First, I remove the indices and newlines, then collapse the string into a single line

cleaned_data <- gsub("\\[\\d+\\]", "", input_data) # Remove indices
cleaned_data

## [1] " \"bell pepper\"  \"bilberry\"     \"blackberry\"   \"blood orange\"\n \"blueberry\"    \"cantaloupe\"   \"chili pepper\" \"cloudberry\"   \n \"elderberry\"   \"lime\"         \"lychee\"       \"mulberry\"     \n \"olive\"        \"salal berry\""

Second, I remove newlines

cleaned_data <- gsub("\n", "", cleaned_data)       
cleaned_data

## [1] " \"bell pepper\"  \"bilberry\"     \"blackberry\"   \"blood orange\" \"blueberry\"    \"cantaloupe\"   \"chili pepper\" \"cloudberry\"    \"elderberry\"   \"lime\"         \"lychee\"       \"mulberry\"      \"olive\"        \"salal berry\""

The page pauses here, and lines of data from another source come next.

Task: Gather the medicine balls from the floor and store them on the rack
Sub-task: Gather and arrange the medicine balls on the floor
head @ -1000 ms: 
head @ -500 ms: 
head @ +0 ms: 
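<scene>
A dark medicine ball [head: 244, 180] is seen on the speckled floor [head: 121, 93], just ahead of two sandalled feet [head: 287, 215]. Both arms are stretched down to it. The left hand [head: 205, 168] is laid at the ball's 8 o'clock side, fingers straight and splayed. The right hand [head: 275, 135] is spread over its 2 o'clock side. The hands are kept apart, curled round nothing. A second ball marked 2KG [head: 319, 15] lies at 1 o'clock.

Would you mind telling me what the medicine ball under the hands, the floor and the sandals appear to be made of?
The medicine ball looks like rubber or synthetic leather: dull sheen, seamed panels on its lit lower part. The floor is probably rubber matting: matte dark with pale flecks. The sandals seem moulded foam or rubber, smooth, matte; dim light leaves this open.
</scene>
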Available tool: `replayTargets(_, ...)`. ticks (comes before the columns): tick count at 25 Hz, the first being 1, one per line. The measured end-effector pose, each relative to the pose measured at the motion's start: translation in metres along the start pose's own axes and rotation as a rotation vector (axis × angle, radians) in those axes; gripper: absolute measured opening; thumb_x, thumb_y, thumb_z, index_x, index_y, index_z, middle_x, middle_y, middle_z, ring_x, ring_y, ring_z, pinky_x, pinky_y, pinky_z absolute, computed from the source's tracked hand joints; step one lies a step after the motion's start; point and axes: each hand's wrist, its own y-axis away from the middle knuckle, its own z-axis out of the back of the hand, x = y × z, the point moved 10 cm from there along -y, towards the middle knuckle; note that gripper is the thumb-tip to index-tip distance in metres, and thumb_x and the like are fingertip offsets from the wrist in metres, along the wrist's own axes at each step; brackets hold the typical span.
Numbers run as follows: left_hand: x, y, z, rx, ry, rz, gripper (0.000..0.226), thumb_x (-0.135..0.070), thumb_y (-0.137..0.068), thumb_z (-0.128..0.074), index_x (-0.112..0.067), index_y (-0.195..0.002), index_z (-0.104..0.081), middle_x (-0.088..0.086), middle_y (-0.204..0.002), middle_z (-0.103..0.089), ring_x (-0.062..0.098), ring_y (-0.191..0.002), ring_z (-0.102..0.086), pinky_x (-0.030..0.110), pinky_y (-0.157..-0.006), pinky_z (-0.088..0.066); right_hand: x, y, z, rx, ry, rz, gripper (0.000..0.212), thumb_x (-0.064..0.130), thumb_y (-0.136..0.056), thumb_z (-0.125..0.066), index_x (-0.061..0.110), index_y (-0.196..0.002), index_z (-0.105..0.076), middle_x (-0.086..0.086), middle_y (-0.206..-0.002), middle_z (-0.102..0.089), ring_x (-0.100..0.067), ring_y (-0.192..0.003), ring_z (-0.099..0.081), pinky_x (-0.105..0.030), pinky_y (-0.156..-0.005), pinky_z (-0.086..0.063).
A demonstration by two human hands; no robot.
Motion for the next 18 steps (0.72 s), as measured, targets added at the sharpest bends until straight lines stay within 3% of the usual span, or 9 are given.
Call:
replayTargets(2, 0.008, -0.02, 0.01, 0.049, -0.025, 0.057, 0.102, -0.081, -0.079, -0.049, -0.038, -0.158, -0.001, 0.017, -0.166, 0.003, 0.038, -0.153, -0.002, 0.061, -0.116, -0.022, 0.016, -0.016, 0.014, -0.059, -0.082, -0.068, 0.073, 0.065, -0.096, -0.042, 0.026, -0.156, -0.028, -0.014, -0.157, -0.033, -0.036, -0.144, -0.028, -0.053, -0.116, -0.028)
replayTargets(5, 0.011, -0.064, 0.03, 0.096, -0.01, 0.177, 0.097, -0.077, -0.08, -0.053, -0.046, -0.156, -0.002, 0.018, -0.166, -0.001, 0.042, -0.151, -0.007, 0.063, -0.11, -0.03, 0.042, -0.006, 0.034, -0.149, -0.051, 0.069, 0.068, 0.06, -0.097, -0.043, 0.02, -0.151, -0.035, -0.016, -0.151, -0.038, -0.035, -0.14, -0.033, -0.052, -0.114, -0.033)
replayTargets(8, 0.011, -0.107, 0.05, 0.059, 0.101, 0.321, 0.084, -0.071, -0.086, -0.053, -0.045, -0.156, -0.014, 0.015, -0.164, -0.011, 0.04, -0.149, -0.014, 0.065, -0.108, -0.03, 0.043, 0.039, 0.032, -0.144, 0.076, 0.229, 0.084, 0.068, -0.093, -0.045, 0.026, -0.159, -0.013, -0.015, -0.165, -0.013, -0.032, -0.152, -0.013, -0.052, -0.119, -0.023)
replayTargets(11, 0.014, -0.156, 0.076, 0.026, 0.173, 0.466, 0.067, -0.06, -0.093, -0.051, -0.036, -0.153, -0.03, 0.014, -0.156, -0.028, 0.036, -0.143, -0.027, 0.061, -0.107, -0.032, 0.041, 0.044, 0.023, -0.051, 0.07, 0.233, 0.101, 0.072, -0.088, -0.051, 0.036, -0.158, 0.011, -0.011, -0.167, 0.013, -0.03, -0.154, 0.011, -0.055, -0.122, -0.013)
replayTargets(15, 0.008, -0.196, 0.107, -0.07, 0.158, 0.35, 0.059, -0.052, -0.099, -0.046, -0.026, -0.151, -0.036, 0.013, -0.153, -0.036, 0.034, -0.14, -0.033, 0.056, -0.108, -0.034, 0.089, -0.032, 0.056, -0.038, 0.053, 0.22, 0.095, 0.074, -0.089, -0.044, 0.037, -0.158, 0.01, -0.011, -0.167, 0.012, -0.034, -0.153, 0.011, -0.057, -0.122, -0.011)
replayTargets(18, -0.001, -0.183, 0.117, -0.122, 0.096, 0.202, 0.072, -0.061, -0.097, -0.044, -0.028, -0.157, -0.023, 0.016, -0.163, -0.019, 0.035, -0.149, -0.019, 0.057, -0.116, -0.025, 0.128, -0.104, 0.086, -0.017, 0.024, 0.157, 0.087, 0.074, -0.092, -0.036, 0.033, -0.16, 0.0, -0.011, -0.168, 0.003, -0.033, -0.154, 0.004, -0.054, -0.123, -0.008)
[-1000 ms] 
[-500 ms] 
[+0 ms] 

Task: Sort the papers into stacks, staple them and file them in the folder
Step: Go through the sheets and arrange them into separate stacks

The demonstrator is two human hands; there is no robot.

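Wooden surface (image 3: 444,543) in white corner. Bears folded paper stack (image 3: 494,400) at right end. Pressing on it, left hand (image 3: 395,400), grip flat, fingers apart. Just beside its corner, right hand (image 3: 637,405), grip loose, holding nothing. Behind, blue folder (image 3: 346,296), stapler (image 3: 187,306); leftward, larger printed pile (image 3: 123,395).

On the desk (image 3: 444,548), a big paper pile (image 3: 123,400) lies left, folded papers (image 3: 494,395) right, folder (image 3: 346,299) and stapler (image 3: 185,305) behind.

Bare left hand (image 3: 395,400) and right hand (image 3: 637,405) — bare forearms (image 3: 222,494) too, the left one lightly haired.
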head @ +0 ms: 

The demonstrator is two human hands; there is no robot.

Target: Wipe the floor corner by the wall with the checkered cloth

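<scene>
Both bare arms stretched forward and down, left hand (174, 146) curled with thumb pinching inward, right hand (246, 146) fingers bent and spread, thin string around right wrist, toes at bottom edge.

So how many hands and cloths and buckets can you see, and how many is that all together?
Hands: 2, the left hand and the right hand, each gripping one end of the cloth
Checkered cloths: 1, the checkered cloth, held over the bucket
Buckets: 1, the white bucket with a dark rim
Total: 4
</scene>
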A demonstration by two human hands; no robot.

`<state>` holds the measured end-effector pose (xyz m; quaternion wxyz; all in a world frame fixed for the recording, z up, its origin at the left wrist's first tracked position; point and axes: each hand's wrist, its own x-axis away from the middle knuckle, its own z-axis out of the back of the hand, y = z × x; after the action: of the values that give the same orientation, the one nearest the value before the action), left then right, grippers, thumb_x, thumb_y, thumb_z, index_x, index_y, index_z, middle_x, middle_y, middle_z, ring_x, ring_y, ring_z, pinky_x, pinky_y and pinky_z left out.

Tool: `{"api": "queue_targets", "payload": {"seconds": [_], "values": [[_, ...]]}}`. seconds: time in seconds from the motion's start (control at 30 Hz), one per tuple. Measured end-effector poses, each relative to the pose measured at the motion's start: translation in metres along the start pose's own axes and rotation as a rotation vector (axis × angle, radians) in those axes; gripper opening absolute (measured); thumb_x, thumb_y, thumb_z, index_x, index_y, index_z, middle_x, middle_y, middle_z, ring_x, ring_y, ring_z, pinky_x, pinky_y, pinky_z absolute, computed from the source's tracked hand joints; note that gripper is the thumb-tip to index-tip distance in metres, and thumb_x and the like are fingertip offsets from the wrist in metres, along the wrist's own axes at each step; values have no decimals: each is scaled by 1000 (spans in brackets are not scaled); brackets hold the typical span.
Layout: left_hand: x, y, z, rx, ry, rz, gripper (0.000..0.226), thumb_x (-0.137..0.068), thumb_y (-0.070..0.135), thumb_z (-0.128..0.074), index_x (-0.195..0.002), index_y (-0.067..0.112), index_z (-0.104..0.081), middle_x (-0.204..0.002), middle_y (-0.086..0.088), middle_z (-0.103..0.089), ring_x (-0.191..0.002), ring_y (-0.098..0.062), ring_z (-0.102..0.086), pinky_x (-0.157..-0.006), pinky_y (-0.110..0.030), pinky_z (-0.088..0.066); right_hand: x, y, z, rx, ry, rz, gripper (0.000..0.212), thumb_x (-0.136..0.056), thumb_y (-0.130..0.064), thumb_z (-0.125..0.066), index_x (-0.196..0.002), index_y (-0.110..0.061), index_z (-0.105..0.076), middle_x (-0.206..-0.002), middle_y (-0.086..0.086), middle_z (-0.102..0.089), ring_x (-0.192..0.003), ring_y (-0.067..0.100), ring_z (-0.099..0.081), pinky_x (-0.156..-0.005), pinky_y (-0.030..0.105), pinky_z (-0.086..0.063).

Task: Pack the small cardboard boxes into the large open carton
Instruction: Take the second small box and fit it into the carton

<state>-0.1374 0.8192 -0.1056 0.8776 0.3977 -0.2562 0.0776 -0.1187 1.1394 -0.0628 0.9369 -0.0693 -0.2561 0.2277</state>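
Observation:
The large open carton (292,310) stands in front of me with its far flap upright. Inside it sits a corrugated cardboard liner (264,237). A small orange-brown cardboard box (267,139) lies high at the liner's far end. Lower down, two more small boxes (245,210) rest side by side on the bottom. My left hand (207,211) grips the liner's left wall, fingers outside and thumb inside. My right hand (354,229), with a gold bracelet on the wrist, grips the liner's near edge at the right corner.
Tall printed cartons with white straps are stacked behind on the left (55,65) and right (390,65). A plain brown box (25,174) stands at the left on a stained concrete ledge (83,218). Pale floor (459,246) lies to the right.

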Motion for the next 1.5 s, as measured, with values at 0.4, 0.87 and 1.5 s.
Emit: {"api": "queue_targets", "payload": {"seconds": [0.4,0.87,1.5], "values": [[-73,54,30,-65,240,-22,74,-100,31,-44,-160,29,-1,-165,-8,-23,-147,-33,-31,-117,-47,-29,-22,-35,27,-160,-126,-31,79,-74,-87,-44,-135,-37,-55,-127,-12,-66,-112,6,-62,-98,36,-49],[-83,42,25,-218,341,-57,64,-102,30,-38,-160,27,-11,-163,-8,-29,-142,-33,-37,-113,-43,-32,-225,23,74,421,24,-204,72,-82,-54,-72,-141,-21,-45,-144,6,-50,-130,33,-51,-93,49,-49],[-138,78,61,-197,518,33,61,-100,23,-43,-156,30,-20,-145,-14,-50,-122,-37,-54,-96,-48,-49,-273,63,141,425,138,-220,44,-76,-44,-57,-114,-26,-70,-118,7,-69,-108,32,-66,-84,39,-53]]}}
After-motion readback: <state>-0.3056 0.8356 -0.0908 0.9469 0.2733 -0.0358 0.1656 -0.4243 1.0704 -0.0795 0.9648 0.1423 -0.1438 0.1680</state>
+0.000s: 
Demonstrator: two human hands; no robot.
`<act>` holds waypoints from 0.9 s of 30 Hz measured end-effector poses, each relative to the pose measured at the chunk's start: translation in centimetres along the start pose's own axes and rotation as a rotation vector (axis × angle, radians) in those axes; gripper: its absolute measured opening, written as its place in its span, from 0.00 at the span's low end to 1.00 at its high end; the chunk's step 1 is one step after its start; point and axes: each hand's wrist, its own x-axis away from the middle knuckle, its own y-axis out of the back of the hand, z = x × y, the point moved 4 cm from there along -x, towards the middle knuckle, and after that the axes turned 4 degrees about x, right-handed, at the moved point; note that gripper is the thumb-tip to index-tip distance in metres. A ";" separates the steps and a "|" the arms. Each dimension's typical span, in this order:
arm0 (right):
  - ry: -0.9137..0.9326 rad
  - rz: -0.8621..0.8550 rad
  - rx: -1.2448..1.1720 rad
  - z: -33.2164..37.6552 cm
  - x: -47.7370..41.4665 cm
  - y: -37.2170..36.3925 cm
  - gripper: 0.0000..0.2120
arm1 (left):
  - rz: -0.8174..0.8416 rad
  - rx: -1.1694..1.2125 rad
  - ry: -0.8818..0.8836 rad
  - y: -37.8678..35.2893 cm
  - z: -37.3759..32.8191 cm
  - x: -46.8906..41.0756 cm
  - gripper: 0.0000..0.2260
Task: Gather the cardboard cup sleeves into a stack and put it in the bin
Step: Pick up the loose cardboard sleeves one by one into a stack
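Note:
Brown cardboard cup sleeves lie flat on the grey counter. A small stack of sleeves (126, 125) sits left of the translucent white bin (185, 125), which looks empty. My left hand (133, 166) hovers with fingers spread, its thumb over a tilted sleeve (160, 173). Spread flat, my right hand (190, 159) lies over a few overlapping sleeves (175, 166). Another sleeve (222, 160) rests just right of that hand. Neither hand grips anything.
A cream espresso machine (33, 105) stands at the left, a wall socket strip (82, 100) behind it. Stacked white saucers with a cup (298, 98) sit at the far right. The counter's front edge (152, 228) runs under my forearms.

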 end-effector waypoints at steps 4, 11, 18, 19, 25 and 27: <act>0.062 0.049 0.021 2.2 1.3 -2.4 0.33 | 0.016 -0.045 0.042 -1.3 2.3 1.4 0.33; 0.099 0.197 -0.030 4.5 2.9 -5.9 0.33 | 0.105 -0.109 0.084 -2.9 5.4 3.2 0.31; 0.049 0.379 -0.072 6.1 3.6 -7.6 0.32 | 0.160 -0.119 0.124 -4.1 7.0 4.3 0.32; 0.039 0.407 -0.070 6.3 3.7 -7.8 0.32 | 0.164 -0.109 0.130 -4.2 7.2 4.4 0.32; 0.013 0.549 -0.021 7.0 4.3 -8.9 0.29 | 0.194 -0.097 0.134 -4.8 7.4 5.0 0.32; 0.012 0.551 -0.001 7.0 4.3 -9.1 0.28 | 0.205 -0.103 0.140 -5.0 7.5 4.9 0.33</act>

Third, I replace multiple spaces with a single space

cleaned_data <- gsub("  +", " ", cleaned_data)      
cleaned_data

## [1] " \"bell pepper\" \"bilberry\" \"blackberry\" \"blood orange\" \"blueberry\" \"cantaloupe\" \"chili pepper\" \"cloudberry\" \"elderberry\" \"lime\" \"lychee\" \"mulberry\" \"olive\" \"salal berry\""

Forth, I add commas between items

cleaned_data <- gsub('" "', '", "', cleaned_data)
cleaned_data

## [1] " \"bell pepper\", \"bilberry\", \"blackberry\", \"blood orange\", \"blueberry\", \"cantaloupe\", \"chili pepper\", \"cloudberry\", \"elderberry\", \"lime\", \"lychee\", \"mulberry\", \"olive\", \"salal berry\""

Next, I format the final output

formatted_output <- paste0("c(",cleaned_data,")")
formatted_output

## [1] "c( \"bell pepper\", \"bilberry\", \"blackberry\", \"blood orange\", \"blueberry\", \"cantaloupe\", \"chili pepper\", \"cloudberry\", \"elderberry\", \"lime\", \"lychee\", \"mulberry\", \"olive\", \"salal berry\")"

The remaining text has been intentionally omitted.